REAL ID Harder Than Legislators Thought
According to the Associated Press:
State motor vehicle officials nationwide who will have to carry out the Real ID Act say its authors grossly underestimated its logistical, technological and financial demands.
In a comprehensive survey obtained by The Associated Press and in follow-up interviews, officials cast doubt on the states’ ability to comply with the law on time and fretted that it will be a budget buster.
I’ve already written about REAL ID, including the obscene costs:
REAL ID is expensive. It’s an unfunded mandate: the federal government is forcing the states to spend their own money to comply with the act.
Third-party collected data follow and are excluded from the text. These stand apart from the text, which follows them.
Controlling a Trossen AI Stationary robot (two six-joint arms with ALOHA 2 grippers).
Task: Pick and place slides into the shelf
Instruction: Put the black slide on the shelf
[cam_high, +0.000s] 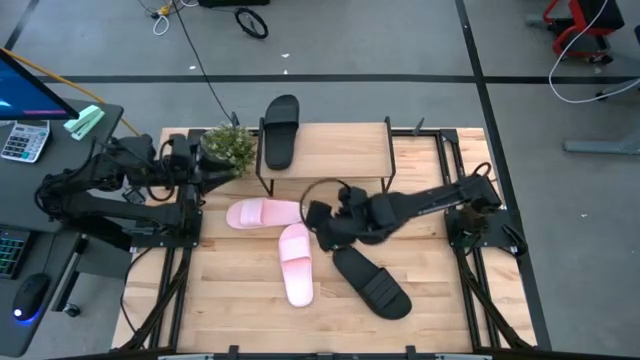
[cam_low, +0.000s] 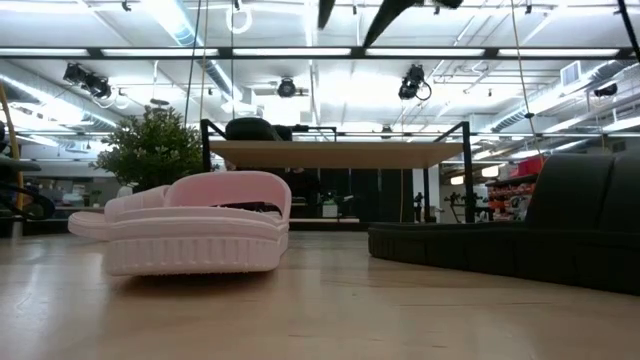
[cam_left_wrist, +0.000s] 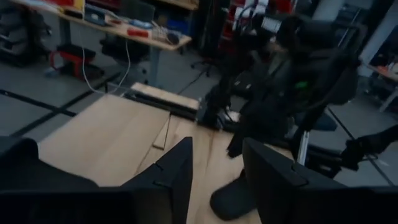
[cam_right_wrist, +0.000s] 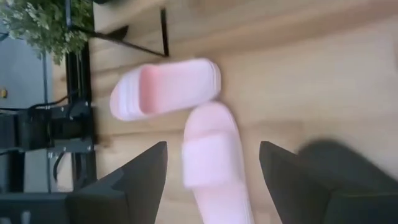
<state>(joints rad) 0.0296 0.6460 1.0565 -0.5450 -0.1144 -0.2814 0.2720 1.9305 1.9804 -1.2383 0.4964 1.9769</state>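
Two pink slides near your right hand (cam_high: 322, 222): hand wide, empty, nearer pink slide (cam_high: 296, 262) lies at 7 o'clock, long axis 12-to-6. Left hand (cam_high: 222, 172) half-open, empty, farther off.

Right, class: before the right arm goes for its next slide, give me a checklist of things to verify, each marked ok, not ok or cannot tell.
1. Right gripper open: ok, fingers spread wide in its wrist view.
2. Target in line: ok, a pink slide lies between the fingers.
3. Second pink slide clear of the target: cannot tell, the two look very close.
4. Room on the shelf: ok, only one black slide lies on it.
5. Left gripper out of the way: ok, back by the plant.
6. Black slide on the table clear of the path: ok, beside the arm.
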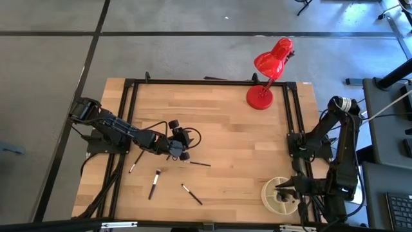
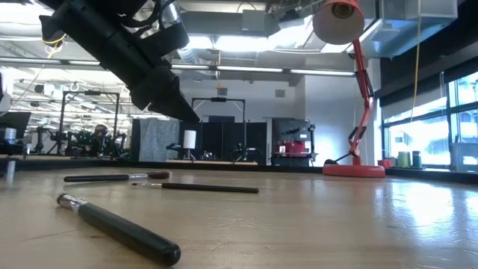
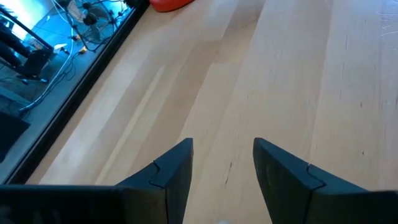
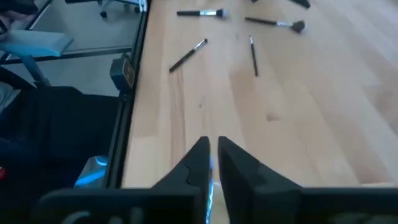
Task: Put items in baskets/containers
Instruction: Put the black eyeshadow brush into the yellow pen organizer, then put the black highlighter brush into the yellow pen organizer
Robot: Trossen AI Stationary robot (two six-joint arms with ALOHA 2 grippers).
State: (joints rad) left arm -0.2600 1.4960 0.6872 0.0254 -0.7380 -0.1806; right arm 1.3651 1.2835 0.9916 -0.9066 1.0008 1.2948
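Note:
Several thin dark-handled brushes lie flat on the wooden table at its near left: one, one, one and one. They also show in the right wrist view, for instance one. My left gripper hangs open above the bare wood just beyond them, touching nothing. The round cream dish sits at the near right. My right gripper is over it, pointing toward the table's left, fingers almost together on a thin brush shaft. My right gripper has a thin, pale-glinting brush shaft in the narrow slit between its two fingers. The fingers themselves hide the rest of the brush, so which part they have cannot be told. They slant downward from the table's right, above the dish.
A red desk lamp stands on its round base at the far right. A black frame rail runs along the table's edges. Bare wood lies between the brushes and the dish.

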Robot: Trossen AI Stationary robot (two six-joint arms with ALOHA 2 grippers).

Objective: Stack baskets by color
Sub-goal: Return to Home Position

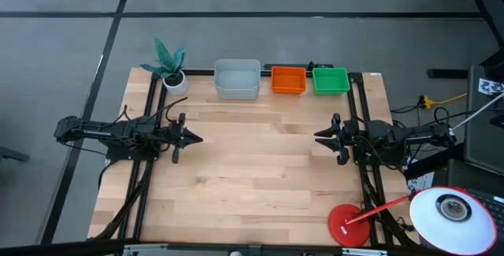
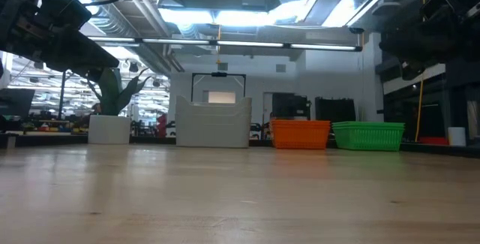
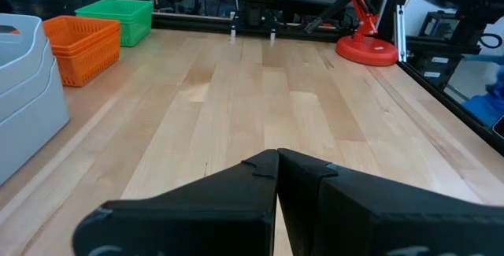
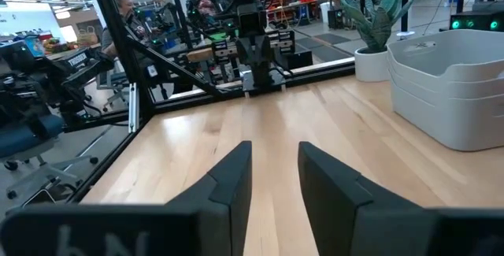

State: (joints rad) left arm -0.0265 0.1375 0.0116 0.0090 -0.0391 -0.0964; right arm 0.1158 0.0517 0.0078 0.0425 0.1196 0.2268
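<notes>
- Left gripper [image 1: 195, 138] is hanging low over the table [image 1: 252, 185], fingers pressed together tip to tip, carrying nothing. It is sitting well apart from the orange stack [image 1: 288, 79], out past that stack's grey-side neighbour and nearer the table's front.
- Right gripper [image 1: 318, 137] is facing it across the boards, fingers parted with a clear gap, also carrying nothing. It is well apart from the orange stack too, on its green side and nearer the front.
- Both arms are looking parked rather than working; neither is reaching toward any basket.
- Orange stack is sitting at the table's back edge. The left wrist view is showing layered rims on it, so baskets are nested there; exact count is hard to read.
- Grey stack [image 1: 237, 79] is standing just beside the orange stack, on the plant side, tiers showing down its wall.
- Green stack [image 1: 331, 80] is standing just beside the orange stack on the opposite side; its layers are not making themselves out.
- Plant pot [image 1: 174, 79] is beyond the grey stack, farther from the orange stack.
- No loose basket is showing anywhere on the boards.
- Judgement: sorting by colour is looking finished, only the arms' retreat is remaining.
</notes>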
I’ve seen estimates that the cost to the states of complying with REAL ID will be $120 million. That’s $120 million that can’t be spent on actual security.
According to the AP, I was way off:
Pennsylvania alone estimated a hit of up to $85 million. Washington state projected at least $46 million annually in the first several years.
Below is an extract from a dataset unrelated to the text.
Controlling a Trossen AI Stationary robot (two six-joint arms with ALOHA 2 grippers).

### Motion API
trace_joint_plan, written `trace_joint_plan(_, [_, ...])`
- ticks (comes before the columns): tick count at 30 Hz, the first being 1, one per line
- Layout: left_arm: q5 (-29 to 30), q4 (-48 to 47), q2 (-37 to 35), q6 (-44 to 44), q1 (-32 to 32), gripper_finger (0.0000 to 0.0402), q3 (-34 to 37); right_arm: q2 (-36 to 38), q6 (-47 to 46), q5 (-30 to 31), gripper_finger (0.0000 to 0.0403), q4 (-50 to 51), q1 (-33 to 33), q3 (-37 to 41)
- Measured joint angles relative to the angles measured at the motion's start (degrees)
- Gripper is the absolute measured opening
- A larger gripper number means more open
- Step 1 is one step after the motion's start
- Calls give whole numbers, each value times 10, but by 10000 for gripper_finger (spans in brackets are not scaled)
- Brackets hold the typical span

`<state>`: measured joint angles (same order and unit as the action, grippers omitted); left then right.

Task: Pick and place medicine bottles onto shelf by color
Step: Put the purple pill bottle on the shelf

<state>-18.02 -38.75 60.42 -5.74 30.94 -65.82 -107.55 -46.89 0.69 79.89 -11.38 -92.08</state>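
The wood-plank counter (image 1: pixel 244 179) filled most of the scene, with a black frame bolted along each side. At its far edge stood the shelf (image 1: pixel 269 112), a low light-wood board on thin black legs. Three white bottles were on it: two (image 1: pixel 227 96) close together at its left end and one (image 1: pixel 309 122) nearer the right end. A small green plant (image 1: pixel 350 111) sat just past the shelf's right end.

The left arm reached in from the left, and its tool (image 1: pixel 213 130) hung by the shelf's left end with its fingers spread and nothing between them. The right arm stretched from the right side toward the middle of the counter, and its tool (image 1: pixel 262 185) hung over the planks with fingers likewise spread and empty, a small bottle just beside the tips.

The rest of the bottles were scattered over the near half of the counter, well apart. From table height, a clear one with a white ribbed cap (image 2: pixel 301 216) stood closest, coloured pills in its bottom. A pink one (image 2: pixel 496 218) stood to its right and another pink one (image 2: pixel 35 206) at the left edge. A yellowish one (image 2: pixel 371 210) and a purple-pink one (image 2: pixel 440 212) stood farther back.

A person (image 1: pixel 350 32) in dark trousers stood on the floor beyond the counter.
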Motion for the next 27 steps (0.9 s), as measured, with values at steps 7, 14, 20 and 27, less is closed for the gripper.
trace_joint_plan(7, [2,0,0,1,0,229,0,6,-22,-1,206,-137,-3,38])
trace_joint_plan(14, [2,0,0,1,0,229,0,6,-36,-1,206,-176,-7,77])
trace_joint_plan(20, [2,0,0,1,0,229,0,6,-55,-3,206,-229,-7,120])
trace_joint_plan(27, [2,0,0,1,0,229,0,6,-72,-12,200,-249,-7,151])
Separately, a December report to Virginia’s governor pegged the potential price tag for that state as high as $169 million, with $63 million annually in successive years. Of the initial cost, $33 million would be just to redesign computing systems.
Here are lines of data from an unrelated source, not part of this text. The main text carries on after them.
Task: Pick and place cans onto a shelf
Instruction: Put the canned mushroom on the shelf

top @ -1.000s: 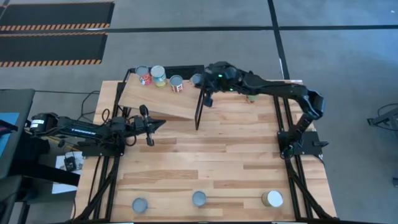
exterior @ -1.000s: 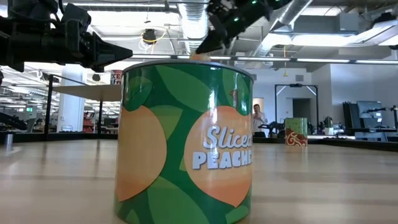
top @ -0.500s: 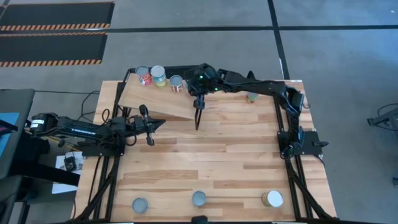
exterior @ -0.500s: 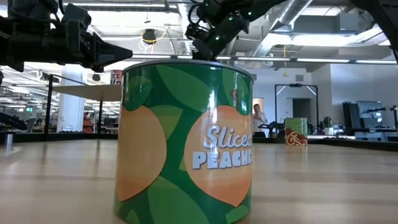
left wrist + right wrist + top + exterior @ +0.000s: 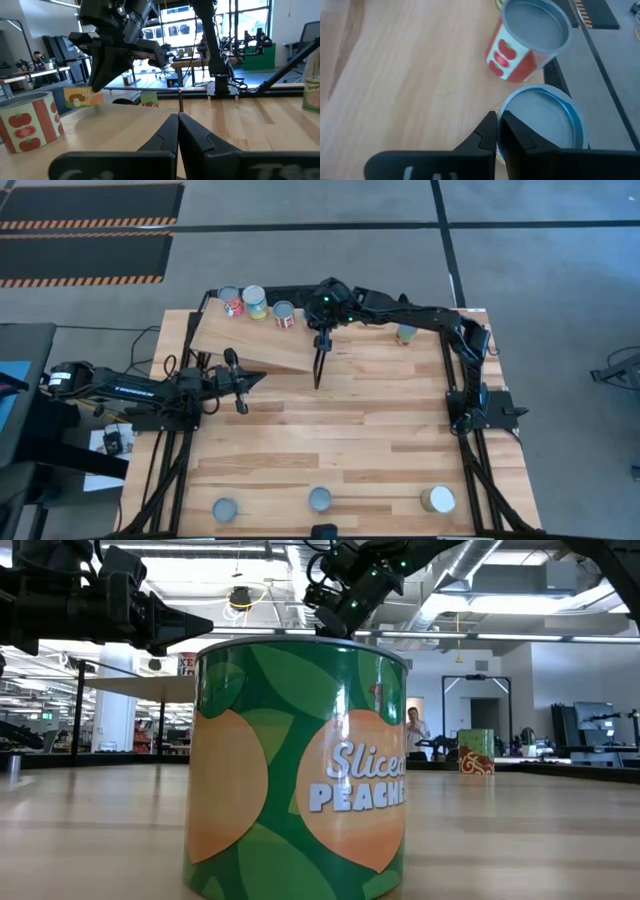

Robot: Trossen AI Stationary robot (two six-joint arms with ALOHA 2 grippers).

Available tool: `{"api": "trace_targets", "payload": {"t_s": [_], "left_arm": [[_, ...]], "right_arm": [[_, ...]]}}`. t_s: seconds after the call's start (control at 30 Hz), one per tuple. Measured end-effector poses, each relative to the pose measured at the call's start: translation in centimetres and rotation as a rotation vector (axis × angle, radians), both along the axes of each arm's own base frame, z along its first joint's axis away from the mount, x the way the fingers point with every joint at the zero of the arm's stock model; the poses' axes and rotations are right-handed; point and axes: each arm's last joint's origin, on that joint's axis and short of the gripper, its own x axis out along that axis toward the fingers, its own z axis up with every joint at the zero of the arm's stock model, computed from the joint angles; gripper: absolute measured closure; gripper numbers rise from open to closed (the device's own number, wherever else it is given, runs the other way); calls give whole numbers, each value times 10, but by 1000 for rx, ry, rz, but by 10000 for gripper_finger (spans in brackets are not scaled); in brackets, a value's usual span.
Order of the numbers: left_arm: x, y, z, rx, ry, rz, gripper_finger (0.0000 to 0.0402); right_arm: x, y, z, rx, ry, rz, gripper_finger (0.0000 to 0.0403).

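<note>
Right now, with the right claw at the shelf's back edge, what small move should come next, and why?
Probably lift the right claw straight up and away. Its fingers are shut at the rim of a grey-topped can that stands on the shelf beside the tomato can, so it holds nothing. The left claw waits, shut, by the shelf's low edge.

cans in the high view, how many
7 cans: three at the shelf's top, one by the right arm, three along the front. The right gripper may hide another.
</note>
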Motion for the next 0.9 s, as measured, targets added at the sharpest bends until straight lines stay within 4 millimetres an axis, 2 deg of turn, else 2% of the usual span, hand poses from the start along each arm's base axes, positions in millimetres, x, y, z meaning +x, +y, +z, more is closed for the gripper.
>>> {"api": "trace_targets", "payload": {"t_s": [0.33, 0.9], "left_arm": [[0, 0, 0, -1, -2, 0, 400], [0, 0, 0, -4, -6, 0, 400]], "right_arm": [[4, 9, 0, 6, -6, 30, 363], [4, 9, 0, 21, -10, 16, 354]]}}
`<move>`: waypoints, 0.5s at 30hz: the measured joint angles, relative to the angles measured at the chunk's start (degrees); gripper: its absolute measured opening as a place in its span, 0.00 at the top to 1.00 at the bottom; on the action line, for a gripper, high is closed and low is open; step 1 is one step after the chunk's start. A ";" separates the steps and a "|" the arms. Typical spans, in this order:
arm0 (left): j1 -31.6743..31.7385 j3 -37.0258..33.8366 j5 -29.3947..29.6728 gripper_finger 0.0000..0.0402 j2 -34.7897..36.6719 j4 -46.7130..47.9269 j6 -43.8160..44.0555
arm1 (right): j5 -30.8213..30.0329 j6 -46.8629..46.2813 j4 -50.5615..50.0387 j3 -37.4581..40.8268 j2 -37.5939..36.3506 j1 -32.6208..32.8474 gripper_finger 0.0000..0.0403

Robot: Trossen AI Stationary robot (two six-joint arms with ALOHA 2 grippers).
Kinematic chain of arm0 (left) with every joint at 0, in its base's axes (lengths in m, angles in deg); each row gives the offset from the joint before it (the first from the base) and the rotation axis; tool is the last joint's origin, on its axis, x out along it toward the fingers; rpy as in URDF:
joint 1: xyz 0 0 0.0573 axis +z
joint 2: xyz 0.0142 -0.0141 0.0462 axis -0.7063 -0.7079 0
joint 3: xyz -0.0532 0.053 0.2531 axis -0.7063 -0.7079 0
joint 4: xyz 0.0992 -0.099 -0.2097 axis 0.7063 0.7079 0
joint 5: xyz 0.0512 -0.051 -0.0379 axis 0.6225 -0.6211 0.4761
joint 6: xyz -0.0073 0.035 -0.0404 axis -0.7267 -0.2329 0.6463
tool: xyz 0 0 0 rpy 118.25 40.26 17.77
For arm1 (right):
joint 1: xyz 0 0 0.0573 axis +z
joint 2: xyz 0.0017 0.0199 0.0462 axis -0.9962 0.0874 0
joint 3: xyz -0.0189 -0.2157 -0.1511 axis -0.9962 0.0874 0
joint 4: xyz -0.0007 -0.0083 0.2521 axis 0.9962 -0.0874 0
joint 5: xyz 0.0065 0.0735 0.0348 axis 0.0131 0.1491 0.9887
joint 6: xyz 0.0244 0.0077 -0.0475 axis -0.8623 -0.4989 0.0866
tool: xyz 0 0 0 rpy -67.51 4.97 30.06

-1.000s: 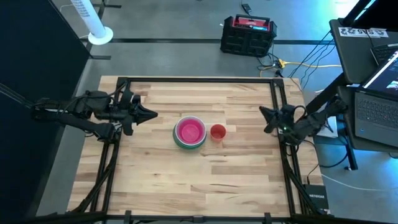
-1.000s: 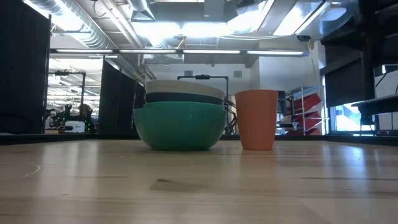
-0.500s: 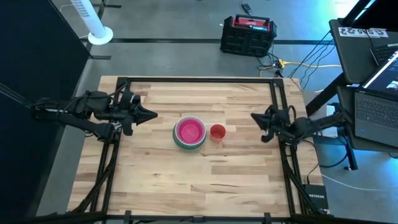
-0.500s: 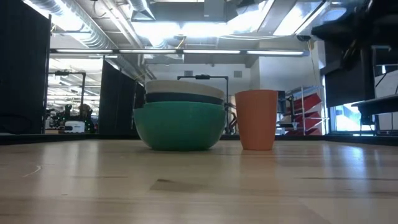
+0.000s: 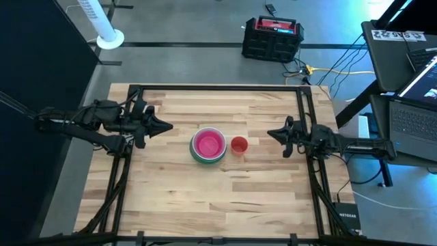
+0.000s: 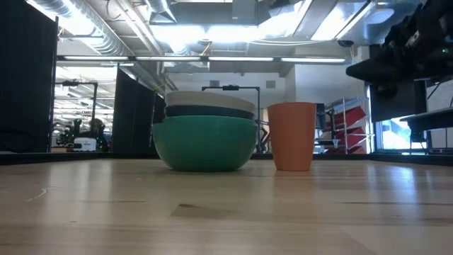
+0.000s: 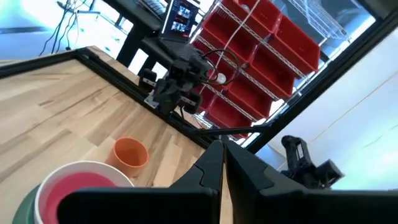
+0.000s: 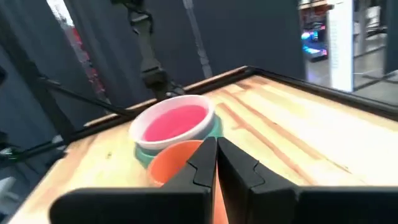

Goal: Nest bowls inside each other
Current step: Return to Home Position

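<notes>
Pink bowl: was seen sitting innermost in the stack, pretty much dead centre of the high view, with a white rim showing around it.
Teal-green bowl: was found at the bottom of the stack in the low view, resting on the table just left of centre.
Dark blue bowl: only a thin band of it could be seen, tucked right above the teal-green rim.
White bowl: its rim was spotted poking out on top of that blue band.
Orange cup: was stood upright just right of the stack, and a small gap between them was visible in the low view.
Left gripper: was held at centre left of the high view, pointed at the stack but well apart from it. Its fingers were pressed together on nothing.
Right gripper: was held right of centre, near the cup but not touching it. Its fingers were clenched together, nothing held.
Wooden table: pale planks, with a black frame seen running along its edges.
</notes>
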 joint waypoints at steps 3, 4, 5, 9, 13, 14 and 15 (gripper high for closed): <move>-0.30 0.00 -0.01 1.00 0.00 -0.79 -0.02 | -1.46 1.05 2.20 0.00 -0.10 -1.59 1.00; -0.38 0.01 -0.01 1.00 0.01 -1.34 -0.29 | -2.27 1.84 3.91 0.00 -0.19 -1.56 1.00; -0.49 0.00 0.01 1.00 0.02 -2.07 -0.82 | -2.69 2.27 5.31 0.00 -0.22 -1.54 1.00; -0.80 0.00 -0.01 1.00 0.02 -3.80 -3.33 | -2.69 2.98 7.64 0.00 -0.68 -1.54 1.00; -0.78 0.02 0.01 1.00 0.02 -3.72 -3.26 | -2.71 4.78 14.44 0.00 -2.16 -1.54 1.00; -0.78 0.00 -0.01 1.00 0.02 -3.75 -3.26 | -2.73 5.61 16.95 0.00 -2.67 -1.54 1.00; -0.78 0.00 -0.01 1.00 0.02 -3.74 -3.26 | -2.84 6.44 18.50 0.00 -3.21 -1.54 1.00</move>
Remember, security is a trade-off. REAL ID is a bad idea primarily because the security gained is not worth the enormous expense.
See also the ACLU’s site on REAL ID.
Lyger • January 13, 2006 2:48 PM
If enough states get together, they might be able to beat this. If they can demonstrate to the business community that it would be bad for business (disruptions when people aren’t allowed to fly, and whatnot), they could partner to get a repeal/extention bill written, and then make it politically dangerous to oppose it. (Or perhaps simply attached to another “must pass” bill.) It will take a hell of a lobbying effort, I think, but it could be done if the right people were pressured.